EFEBarcelona

La consellera de Presidencia y portavoz del Govern, Meritxell Budó, ha acusado este martes al Gobierno de querer "dilatar al máximo" la segunda reunión de la mesa de diálogo por el conflicto catalán con "excusas" como las elecciones vascas y gallegas o unas catalanas que no se han convocado.

En la rueda de prensa posterior a la reunión del Govern, Budó ha asegurado que el ejecutivo catalán no tiene voluntad de dilatar la mesa, sin concretar cuándo debería reunirse, pese a que ERC pide retomarla este mes de julio.

La consellera sí que ha reclamado al Gobierno de Pedro Sánchez que concrete "si quiere retomar o no efectivamente este diálogo".

Budó ha garantizado que por parte del Govern no existe "ninguna voluntad de dilatar" la segunda reunión de la mesa de diálogo, pospuesta por la crisis de la COVID-19.

Y ha añadido que "quien parece que esta dilatando este encuentro es el Gobierno del estado español".

En este sentido, la consellera ha acusado al Gobierno de poner primero "excusas" con las elecciones vascas y gallegas y ahora con unas catalanas que "ni tan solo están convocadas".

En este contexto, ha alejado de nuevo el debate electoral catalán al insistir que "la gente pide solucione y no elecciones" y ha remarcado en este sentido que el Govern está centrado en dar una respuesta "urgente" a la crisis de la COVID-19.

Una crisis que mañana protagonizará un pleno monográfico en el que va a intervenir el presidente de la Generalitat, Quim Torra, para dar cuenta de la situación de Cataluña y de la gestión del Govern.

En paralelo, la consellera ha explicado que Torra está cerrando con los partidos y entidades soberanistas la fecha de una reunión con el fin de consensuar la estrategia de cara a la segunda mesa del diálogo con el Gobierno de PSOE y Unidas Podemos.

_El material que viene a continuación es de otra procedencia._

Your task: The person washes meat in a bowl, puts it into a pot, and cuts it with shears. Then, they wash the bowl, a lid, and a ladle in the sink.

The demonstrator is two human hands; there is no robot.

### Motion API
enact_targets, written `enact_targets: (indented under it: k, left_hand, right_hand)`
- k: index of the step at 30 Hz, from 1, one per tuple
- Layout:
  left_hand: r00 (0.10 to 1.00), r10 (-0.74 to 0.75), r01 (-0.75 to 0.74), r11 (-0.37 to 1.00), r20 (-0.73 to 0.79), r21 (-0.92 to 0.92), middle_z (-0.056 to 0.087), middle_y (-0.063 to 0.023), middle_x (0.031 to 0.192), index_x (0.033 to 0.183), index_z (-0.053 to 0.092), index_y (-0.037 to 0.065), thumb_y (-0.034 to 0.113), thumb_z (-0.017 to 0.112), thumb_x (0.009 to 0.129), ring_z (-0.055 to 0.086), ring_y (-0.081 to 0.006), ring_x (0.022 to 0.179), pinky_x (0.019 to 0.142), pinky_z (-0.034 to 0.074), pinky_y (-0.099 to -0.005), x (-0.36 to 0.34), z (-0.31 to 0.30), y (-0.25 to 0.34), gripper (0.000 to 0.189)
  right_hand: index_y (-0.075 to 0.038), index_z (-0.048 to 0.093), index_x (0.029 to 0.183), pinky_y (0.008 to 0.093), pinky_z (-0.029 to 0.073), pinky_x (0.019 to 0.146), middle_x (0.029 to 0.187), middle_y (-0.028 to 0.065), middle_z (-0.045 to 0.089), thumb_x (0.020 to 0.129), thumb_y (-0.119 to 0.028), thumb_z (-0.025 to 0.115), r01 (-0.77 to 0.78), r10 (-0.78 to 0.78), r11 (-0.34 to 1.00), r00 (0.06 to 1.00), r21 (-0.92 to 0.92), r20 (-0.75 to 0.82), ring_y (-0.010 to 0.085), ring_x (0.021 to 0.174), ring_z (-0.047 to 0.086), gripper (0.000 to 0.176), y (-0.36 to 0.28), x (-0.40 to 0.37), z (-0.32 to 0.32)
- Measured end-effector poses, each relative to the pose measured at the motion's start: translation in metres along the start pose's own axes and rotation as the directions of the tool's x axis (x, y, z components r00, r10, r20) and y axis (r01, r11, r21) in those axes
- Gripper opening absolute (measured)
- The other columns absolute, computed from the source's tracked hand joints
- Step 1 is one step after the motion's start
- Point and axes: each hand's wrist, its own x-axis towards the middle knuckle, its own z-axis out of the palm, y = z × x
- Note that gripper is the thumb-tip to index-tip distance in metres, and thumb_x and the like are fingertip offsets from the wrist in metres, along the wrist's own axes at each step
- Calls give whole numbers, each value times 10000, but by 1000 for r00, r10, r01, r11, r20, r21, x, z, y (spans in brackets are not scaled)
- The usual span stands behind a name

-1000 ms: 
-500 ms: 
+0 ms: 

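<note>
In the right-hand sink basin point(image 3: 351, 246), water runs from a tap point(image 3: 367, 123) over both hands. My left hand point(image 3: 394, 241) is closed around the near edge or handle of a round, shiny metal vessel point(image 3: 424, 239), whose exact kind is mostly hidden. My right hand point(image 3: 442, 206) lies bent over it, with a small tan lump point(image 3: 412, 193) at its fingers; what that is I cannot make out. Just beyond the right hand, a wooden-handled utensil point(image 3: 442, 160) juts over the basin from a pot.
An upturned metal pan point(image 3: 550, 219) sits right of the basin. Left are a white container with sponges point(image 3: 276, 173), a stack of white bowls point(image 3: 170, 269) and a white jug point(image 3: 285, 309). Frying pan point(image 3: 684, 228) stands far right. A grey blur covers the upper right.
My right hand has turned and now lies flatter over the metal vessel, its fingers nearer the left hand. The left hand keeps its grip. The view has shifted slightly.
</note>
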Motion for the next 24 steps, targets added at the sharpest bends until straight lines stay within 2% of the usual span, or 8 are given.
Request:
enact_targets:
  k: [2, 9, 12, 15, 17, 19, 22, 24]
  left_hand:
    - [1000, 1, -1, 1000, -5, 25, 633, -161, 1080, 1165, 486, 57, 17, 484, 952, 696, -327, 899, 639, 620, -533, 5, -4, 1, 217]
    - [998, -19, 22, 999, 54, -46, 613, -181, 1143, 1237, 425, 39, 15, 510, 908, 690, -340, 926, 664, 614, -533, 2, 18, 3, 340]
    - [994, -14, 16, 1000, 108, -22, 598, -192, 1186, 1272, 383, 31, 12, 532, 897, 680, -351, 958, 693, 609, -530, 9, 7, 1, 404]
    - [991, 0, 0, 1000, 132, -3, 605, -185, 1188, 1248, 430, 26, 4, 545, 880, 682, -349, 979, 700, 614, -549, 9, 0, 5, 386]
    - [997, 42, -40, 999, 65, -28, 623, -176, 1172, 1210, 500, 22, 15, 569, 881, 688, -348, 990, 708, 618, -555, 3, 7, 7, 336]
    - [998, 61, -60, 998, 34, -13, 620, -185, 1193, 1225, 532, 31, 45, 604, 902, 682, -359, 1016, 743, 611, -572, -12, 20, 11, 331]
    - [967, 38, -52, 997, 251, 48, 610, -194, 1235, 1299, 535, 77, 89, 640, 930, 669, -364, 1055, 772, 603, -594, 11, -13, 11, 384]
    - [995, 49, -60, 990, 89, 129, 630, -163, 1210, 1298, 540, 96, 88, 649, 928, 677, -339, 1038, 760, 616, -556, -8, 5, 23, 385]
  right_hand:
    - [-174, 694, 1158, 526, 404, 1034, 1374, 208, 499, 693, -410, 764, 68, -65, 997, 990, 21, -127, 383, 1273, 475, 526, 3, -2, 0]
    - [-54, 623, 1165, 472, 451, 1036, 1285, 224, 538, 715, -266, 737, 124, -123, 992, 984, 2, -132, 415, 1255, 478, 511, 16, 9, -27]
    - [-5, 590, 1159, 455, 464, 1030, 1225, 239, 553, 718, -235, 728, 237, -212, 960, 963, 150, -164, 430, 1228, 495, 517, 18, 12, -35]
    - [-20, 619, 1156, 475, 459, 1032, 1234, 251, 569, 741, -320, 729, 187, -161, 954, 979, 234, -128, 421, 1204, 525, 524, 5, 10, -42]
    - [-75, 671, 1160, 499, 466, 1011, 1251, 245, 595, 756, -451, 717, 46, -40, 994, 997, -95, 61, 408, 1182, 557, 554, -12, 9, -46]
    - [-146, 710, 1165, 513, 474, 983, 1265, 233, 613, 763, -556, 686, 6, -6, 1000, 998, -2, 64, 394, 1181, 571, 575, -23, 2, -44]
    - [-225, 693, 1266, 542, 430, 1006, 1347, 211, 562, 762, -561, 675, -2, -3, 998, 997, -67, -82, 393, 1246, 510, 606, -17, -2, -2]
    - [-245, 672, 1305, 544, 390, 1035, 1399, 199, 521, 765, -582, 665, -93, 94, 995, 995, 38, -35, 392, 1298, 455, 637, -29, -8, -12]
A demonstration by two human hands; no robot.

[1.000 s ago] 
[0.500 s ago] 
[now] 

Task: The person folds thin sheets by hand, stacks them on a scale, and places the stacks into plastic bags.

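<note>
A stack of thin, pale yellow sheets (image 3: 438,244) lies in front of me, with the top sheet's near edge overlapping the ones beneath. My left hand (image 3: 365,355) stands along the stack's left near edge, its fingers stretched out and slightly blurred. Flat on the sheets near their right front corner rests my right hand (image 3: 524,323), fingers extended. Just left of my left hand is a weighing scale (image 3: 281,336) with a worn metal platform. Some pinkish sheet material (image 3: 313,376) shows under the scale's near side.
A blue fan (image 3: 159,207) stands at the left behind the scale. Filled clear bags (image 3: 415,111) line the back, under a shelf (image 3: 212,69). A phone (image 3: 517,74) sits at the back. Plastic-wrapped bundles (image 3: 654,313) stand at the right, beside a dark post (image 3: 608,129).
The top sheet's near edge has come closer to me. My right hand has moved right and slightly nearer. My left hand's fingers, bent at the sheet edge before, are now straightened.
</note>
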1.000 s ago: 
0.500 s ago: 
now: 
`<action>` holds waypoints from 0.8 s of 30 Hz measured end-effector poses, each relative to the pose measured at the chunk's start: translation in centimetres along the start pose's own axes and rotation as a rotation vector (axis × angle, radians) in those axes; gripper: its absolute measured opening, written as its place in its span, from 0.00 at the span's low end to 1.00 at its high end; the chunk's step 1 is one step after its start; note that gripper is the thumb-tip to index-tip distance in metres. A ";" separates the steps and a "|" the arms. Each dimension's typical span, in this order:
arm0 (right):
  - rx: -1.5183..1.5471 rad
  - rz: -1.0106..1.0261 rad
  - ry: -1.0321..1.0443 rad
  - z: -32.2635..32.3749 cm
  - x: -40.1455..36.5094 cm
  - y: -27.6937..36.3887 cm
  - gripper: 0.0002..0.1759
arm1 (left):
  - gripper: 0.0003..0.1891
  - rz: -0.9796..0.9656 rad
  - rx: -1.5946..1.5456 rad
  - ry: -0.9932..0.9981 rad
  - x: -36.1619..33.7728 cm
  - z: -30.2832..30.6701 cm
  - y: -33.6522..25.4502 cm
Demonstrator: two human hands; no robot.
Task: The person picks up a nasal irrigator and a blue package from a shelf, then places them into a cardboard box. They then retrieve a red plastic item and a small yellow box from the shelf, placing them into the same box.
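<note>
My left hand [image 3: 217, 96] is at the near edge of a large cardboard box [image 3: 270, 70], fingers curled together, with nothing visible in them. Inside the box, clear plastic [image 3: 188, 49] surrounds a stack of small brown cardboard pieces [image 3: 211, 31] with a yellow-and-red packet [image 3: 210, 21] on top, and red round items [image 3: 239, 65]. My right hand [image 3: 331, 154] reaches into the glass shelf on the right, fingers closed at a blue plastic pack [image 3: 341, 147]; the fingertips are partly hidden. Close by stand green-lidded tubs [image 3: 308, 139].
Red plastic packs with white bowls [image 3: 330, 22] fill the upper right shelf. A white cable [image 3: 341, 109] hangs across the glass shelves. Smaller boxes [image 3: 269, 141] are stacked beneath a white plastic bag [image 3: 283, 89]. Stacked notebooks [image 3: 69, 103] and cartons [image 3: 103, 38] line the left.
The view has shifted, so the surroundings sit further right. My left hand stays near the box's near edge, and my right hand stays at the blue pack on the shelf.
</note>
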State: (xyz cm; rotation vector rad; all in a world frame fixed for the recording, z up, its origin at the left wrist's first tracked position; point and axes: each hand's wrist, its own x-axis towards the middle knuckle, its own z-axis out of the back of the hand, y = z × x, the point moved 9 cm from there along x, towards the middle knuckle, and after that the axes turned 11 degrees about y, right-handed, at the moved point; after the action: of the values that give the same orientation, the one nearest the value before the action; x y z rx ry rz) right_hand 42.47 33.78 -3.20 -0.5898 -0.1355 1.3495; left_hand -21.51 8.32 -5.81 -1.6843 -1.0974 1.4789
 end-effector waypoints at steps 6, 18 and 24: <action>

Este encuentro en el ámbito catalán, ya anunciado la semana pasada y aún sin fecha, podría tener lugar esta semana, ha añadido la titular de Presidencia.

En este contexto, la líder de los comunes y alcaldes de Barcelona, Ada Colau, ha defendido, en declaraciones a Ràdio 4-RNE, que el presidente de la Generalitat, Quim Torra, "no podrá liderar la solución" al conflicto político catalán por que "habla sólo por los independentistas e ignora a más de la mitad de la población de Cataluña".

El comentario ha enojado a Torra, quien le ha recordado que es alcaldesa gracias al exprimer ministro francés y ahora concejal, Manuel Valls, y que gobierna junto al PSC, así que "lecciones de diálogo, ni una", le ha espetado en Twitter.

Sobre la misma polémica, Budó ha defendido que Torra "cuenta con toda la legitimidad desde el momento en que fue elegido por el Parlament", lo cual no significa que "ideológicamente represente a todo el país".

La consellera ha remarcado que Colau tampoco "representa ideológicamente" al conjunto de los ciudadanos de Barcelona y sin embargo "nadie le discute su legitimidad" como alcaldesa.

En la rueda de prensa del Govern, Budó se ha referido también a la auditoría interna de los Mossos d'Esquadra sobre su actuación en los disturbios tras la sentencia del 'procés', que el Govern anunció como la mayor de su historia, la cual alcanza a 50 agentes, de los que sólo uno ha sido suspendido, en 34 investigaciones, de las que Interior no ha llevado ninguna al juez.

La consellera ha contrapuesto la actuación del Departamento de Interior de la Generalitat, que "ante ciertas imágenes y denuncias hace auditorías y vela por la profesionalidad" de los Mossos, a las condecoraciones del Gobierno central a agentes que cometieron "abusos" en las votaciones del 1-O: "Mientras unos hacemos auditorías, otros condecoran", ha remarcado.